Sia chiaro una volta per tutte, la limitazione di libertà che ripudiamo è quella che nella narrazione hominide viene nominata provocazione. Provocazione che, a seconda delle necessità maschili, traduce seduzione remissiva o viceversa l'avamposto invalicabile di una zona autonoma del corpo, del pensiero e dell'azione femminili. Tuttavia in quanto donne, non siamo esenti da una serie di errori.
Conosciamo il fascismo come una predisposizione all’intolleranza che si può manifestare in ognuno di noi e che richiede costante autodisciplina per essere disinnescata: un nemico interno a se stessi inidentificabile quanto il terrorista nella folla, risulta per finezza di potere mimetico, estremamente più minaccioso di un testarasata che ti si para davanti. Il presentarsi di un fatto (il nostro, noi, noi come fatto) senza mediazione di rappresentazione alcuna (ossia le deleghe a linguaggio, immaginario e senso comuni) ha disorientato anche le donne del Collettivo Ambrosia, presenti quella sera; le quali, pur “lavorando i grandi temi del femminismo” dentro e fuori dagli spazi sociali, non li hanno saputi individuare in cioche stava succedendo. Senza movimento autocensorio, è stato facile, quasi inevitabile, trovarsi nel vicolo cieco del gruppo clandestino che, come Ida Farè descriveva già nel 1979, “si pone per definizione contro e fuori del sistema, ma non ha la possibilità di pensarsi e di definirsi, nel senso che il suo "contro" non può che trasformarsi in uguale anche se contrario. Non riesce più a trovare la possibilità di costruirsi e di differenziarsi dal quel sistema violento che vuole combattere e finisce per essere travolto e per indossare il vestito che lo stato gli dà” (cit.
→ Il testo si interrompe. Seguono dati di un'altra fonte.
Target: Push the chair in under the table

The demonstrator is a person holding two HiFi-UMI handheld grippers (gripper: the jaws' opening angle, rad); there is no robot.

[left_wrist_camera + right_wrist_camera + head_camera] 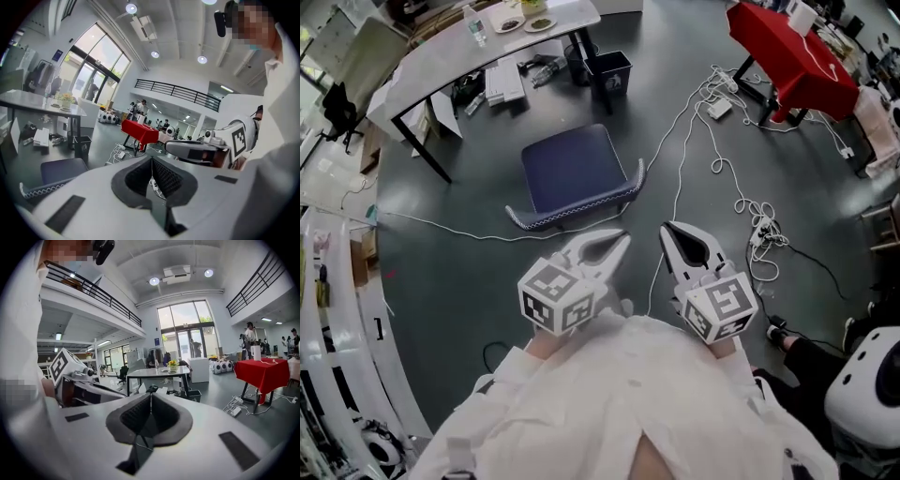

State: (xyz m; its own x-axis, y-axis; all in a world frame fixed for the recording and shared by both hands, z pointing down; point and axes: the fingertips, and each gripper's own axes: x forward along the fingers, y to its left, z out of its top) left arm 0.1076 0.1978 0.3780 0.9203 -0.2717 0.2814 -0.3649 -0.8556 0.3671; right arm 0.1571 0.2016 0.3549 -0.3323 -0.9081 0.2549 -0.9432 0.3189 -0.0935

Ida Farè / Franca Spirito Mara e le altre - Le donne e la lotta armata:  Economica Feltrinelli, 1979)
Noi ci sentiamo parte di quella tradizione rivoluzionaria e antagonista che nella storia ha sempre tracciato netta la linea tra la legalità e l’illegalità, riconoscendo come necessario a ogni conquista civile il passaggio attraverso quella zona fuori dalla legge che sola permette alla legge di cambiare per il meglio (Primo Moroni), riconoscendo il valore della ribellione anche violenta, dell’esproprio, del sabotaggio. Ma, come dice Ulrike Meinhof, se si bruciano centinaia di macchine, è un’azione politica, se si brucia una macchina, è reato. La violenza immotivata da adeguate istanze politiche e diretta contro il singolo non può essere difesa come se fosse l’azione violenta contro un’istituzione oppressiva o un potere costituito, se non a costo di giustificare la prima e sporcare la seconda. Per questo, come è giusto denunciare un poliziotto che abusa del proprio potere sulla carne di un attivista politico, come è giusto denunciare un membro della propria famiglia, un padre, un marito, un fratello, che infligge una violenza domestica, allo stesso modo non può che essere giusto denunciare questi fatti.
Risuona di antichi vizi italiani quel ritorno all'ordine omertoso a cui la vittima di violenza è sempre richiamata: dunque chiediamo chi o cosa metta in pericolo un centro sociale? Ciò che è successo è stato un atto ingiustificabile come risposta, reazione. Voler traslare ad ogni costo il pericolo su chi ha liberato questi comportamenti, per liberare dalle sue responsabilità chi li ha agiti, porta inevitabilmente al paradosso. Il pericolo si moltiplica con la sua negazione.
Chiediamo prima di tutto al Collettivo ZAM e a Rete Studenti Milano di essere con noi con le loro riflessioni critiche sul fatto in questione.